Le soutien de l’Italie n’a jamais cessé et s’est notamment manifesté par une aide substantielle, répondant aux besoins des camps de refugiés sahraouis et par le truchement de plusieurs initiatives, notamment l’accueil d’élèves et d’étudiants dans les écoles et universités italiennes, nous consentant ainsi de poursuivre notre effort d’alphabétisation, sans oublier le financement de microprojets pour créer les bases d’une économie locale dynamique, à même d’offrir des perspectives d’avenir à notre peuple, la promotion de l’entreprenariat féminin et la préservation de l’environnement, pour n’en citer que quelques exemples.
Partant de ce fait acquis, que j’ai tenu rapidement à vous rappeler, je puis vous dire que le résultat plus probant de cette aide, qui nous comble de fierté mais qui, en même temps nous incite à davantage d’action, ce sont ces 300 municipalités, provinces et régions qui, de manière spontanée et résolue, apportent aujourd’hui un soutien concret au peuple sahraoui et nous permettent d’envisager notre action future sous les meilleurs auspices.
La Haute Cour européenne a rendu des arrêts en faveur de la RASD pour empêcher toute spoliation des richesses des territoires sahraouis. L’Italie respecte-t-elle ou enfreint-elle ces décisions ?
L’excellence de nos relations avec l’Italie ne nous empêche pas, de temps à autre, d’engager avec nos partenaires italiens des discussions franches sur certains dossiers, à l’étude en ce moment.
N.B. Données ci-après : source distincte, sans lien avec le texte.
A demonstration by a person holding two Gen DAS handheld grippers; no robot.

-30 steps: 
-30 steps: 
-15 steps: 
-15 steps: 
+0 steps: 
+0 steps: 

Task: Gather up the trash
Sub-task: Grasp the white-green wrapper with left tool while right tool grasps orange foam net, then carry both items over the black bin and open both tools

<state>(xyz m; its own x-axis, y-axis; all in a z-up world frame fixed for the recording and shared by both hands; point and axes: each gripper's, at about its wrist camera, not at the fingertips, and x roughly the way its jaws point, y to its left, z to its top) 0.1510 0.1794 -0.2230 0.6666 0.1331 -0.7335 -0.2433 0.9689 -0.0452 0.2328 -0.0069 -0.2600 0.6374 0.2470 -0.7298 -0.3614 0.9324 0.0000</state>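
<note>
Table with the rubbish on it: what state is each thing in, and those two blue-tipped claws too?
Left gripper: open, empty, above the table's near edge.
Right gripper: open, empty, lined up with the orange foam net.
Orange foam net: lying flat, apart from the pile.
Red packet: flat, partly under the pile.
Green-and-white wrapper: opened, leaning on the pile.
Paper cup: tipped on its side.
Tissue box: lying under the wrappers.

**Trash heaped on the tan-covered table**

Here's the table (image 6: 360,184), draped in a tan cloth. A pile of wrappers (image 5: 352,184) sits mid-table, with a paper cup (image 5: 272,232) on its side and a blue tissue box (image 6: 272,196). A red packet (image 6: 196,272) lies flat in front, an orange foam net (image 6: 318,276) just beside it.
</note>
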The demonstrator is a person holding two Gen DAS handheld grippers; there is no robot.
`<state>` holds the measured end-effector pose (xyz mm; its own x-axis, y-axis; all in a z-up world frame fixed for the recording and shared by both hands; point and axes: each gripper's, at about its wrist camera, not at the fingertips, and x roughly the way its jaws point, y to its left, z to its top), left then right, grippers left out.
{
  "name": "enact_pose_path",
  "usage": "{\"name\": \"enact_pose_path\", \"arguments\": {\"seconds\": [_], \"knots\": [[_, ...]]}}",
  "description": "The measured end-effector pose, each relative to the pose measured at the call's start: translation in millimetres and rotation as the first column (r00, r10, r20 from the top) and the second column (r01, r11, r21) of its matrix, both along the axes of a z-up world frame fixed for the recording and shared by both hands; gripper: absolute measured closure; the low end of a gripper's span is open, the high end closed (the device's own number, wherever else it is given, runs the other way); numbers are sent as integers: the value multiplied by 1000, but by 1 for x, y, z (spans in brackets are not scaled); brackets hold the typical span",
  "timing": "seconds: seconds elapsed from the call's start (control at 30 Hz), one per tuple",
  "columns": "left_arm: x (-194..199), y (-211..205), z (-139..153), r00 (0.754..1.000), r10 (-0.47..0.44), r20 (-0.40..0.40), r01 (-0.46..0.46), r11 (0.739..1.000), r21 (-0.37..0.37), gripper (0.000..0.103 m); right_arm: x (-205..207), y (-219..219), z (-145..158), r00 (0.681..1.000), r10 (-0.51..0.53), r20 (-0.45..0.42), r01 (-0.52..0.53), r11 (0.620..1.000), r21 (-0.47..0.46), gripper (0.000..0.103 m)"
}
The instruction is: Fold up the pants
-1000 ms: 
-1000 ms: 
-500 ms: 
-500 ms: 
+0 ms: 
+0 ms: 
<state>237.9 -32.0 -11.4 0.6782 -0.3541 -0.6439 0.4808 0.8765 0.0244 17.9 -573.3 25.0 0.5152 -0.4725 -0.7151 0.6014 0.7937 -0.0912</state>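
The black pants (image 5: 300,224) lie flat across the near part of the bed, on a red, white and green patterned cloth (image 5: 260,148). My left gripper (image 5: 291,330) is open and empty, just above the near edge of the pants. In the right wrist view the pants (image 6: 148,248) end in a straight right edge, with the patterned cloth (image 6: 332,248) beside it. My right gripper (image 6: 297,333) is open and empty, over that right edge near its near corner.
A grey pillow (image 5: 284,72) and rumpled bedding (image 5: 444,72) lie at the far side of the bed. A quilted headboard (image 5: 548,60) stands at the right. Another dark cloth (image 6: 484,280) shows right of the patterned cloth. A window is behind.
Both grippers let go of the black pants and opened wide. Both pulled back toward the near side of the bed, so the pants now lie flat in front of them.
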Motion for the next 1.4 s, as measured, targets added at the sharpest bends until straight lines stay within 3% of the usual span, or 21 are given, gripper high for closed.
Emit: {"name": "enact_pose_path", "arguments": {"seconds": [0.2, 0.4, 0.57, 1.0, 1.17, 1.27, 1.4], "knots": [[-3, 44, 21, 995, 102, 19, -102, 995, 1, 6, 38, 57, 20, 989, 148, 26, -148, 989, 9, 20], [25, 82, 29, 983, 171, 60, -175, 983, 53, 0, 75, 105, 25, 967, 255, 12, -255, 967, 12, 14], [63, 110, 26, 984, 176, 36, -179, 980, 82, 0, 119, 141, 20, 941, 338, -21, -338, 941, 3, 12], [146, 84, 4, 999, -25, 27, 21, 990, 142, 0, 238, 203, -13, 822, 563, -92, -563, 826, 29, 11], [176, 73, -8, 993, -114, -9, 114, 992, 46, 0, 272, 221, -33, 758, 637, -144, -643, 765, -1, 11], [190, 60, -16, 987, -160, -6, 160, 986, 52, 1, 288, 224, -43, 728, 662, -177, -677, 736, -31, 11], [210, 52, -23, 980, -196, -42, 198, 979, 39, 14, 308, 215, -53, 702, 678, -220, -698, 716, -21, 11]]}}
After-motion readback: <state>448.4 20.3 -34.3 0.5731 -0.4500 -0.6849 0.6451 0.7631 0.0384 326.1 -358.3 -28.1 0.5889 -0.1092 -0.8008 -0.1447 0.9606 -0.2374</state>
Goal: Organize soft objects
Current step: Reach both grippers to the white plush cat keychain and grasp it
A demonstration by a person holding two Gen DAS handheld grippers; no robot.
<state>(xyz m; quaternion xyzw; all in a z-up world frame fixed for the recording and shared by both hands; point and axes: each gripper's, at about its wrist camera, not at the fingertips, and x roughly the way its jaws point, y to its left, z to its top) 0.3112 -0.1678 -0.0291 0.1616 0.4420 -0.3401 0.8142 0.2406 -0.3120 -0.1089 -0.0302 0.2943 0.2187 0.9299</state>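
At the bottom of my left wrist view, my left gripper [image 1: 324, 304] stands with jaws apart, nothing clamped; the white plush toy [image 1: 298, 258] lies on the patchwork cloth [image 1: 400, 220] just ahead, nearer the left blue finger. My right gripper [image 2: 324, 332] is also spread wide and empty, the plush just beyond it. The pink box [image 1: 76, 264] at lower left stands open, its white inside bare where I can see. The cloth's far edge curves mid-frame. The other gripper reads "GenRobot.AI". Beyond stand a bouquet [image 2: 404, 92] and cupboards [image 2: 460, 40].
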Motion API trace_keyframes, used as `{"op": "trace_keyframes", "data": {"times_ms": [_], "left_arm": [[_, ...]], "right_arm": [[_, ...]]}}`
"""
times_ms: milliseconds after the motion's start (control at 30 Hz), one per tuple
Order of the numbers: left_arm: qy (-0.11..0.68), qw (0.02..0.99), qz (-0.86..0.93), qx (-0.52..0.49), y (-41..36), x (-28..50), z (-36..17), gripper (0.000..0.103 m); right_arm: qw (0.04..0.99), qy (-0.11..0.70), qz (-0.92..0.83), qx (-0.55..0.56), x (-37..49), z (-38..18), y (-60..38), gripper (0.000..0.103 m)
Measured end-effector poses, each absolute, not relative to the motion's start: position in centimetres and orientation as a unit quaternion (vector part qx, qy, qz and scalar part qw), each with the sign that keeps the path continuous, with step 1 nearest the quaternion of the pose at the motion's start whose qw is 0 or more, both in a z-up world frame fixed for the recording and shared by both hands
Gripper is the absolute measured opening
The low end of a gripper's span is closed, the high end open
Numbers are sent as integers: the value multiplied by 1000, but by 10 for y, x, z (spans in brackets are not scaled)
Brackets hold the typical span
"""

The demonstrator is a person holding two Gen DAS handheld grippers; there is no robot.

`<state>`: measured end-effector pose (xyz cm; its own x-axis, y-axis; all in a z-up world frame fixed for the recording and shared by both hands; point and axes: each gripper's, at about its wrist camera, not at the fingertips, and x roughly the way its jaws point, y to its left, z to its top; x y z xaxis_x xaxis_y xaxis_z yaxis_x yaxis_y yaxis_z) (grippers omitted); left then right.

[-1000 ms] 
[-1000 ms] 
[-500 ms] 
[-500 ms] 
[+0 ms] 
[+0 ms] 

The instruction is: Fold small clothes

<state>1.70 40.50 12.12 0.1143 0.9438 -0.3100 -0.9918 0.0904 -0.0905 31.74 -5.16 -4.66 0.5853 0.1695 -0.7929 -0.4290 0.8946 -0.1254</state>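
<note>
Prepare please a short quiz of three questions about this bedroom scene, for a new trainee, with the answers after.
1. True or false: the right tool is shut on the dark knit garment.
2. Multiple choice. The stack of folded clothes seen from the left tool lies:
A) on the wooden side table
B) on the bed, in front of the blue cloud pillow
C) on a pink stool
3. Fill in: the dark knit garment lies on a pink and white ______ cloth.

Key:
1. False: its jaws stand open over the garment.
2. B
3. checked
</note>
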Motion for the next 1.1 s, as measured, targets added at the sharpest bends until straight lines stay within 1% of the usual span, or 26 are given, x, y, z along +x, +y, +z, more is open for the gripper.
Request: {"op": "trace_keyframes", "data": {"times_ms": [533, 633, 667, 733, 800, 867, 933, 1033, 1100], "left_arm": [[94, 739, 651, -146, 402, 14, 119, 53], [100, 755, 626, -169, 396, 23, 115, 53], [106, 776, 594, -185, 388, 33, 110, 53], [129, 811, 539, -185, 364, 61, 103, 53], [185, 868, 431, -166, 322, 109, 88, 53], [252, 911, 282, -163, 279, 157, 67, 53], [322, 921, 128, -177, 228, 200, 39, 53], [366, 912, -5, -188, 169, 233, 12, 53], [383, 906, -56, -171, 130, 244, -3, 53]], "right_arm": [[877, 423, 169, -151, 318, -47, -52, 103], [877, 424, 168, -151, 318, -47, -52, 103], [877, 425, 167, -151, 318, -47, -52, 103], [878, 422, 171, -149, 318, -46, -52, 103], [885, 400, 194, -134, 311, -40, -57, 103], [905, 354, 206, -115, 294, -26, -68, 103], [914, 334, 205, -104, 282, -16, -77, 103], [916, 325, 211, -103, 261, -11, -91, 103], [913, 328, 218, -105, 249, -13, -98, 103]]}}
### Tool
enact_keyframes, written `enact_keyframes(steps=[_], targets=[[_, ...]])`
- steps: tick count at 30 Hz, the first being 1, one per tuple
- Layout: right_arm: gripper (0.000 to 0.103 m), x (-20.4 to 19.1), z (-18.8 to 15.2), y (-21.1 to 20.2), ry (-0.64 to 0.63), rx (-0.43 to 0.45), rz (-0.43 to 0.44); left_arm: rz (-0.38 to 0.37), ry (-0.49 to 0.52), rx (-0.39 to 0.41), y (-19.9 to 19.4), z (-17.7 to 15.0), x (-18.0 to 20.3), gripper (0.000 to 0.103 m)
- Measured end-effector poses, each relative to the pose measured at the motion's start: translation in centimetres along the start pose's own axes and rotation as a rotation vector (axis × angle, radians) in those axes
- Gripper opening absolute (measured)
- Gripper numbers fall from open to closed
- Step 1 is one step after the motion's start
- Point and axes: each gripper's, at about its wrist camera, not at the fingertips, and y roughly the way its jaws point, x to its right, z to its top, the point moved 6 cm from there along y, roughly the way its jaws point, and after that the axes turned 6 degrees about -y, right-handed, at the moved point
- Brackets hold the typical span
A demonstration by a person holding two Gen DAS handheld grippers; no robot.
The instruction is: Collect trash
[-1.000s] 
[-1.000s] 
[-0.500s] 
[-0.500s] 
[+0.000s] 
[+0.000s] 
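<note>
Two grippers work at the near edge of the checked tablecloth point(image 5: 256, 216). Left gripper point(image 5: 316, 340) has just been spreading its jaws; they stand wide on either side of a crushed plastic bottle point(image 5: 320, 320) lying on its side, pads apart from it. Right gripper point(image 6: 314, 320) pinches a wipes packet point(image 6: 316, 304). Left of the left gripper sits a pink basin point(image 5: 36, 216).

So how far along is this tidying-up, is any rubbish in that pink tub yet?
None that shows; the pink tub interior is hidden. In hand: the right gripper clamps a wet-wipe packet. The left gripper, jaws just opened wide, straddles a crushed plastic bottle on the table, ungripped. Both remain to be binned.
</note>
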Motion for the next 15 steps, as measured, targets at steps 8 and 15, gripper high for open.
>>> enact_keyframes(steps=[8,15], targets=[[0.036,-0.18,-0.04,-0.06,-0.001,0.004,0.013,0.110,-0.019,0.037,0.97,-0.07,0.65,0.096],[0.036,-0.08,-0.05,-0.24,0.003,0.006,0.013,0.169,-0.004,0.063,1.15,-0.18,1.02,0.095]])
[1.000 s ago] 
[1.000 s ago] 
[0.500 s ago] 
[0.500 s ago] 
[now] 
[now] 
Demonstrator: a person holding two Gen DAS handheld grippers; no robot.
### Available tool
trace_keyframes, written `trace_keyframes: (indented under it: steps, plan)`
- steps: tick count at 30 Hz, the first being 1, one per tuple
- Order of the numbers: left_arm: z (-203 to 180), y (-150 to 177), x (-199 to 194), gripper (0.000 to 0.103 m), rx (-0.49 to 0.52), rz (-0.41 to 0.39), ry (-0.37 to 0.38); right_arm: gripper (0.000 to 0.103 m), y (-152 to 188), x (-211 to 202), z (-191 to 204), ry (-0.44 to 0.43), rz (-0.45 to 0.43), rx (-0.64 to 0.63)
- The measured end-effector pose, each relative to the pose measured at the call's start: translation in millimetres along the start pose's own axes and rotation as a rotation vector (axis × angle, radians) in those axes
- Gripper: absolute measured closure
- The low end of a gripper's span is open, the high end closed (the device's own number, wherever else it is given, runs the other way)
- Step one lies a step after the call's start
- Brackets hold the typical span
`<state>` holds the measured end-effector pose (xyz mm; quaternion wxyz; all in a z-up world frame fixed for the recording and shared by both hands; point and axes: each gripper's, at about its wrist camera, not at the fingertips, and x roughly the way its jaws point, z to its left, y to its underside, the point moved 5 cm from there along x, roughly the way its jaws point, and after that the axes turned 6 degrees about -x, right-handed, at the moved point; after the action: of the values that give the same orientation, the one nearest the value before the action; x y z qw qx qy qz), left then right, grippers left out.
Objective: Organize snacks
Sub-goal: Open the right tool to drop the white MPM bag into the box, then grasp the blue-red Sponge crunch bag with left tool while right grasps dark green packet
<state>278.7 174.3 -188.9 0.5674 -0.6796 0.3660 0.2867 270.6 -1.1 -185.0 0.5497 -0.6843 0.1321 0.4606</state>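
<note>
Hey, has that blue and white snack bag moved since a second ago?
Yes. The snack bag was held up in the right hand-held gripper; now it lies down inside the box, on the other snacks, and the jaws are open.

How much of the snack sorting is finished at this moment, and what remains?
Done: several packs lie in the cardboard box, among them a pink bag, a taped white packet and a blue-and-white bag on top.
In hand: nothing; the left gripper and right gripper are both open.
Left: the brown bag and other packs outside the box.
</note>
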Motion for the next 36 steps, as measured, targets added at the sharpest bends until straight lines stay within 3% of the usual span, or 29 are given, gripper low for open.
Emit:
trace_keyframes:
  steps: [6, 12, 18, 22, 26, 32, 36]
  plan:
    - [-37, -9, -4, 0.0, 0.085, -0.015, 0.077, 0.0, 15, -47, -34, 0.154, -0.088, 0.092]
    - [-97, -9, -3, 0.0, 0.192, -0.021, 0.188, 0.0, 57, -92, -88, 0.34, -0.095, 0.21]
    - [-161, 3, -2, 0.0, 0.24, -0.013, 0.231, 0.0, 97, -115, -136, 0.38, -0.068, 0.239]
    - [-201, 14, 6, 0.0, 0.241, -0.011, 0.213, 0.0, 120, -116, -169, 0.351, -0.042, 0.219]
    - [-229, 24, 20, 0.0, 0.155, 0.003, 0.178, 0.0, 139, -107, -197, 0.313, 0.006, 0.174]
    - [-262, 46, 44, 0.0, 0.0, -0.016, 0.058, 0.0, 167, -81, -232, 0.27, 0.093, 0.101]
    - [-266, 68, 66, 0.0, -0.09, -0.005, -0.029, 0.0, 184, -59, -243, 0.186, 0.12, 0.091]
Je serai plus explicite : j’ai eu récemment à signifier à nos amis que la participation de l’entreprise étatique d’énergie électrique ENEL à des appels d’offres lancés par la force occupante marocaine, dans des territoires occupés au regard du droit international, de même que les activités d’entreprises italiennes dans des projets agricoles et d’autres ayant trait aux pêches constituent autant de violations du droit international et de l’arrêté de la Haute Cour européenne de justice, de 2016, qui a clairement indiqué que l’application de ces accords au territoire du Sahara Occidental violait le droit international et les engagements de l’UE. Nous avons inscrit ces discussions sur un terrain juridique mais aussi sur l’opportunité politique de cette approche et je dois reconnaître que les premiers échos ont été positifs.
L’Italie, membre non permanent à l’ONU, présidera prochainement son Conseil. Pensez-vous qu’elle pourrait aider à débloquer le processus de règlement du conflit ?
Nous avons bon espoir que l’Italie qui, depuis janvier 2017, siège en tant que membre non permanent au Conseil de sécurité des Nations unies, qu’elle présidera dans quelques jours, saura ébaucher avec d’autres parties un cheminement diplomatique pouvant contourner l’ostracisme de l’occupant marocain et l’entêtement de certaines capitales et consentir à notre peuple, à terme, de se prononcer dans le sens de déterminer son propre destin, en toute transparence et liberté… car, de tout temps, Rome s’est prononcée sur la question sahraouie selon ses propres convictions, loin des a priori de l’axe Paris-Madrid, qui peine toujours à saisir la portée et le sens de l’histoire et la nécessité inéluctable de parachever le processus de décolonisation en Afrique.
Propos recueillis à Rome par Mourad R.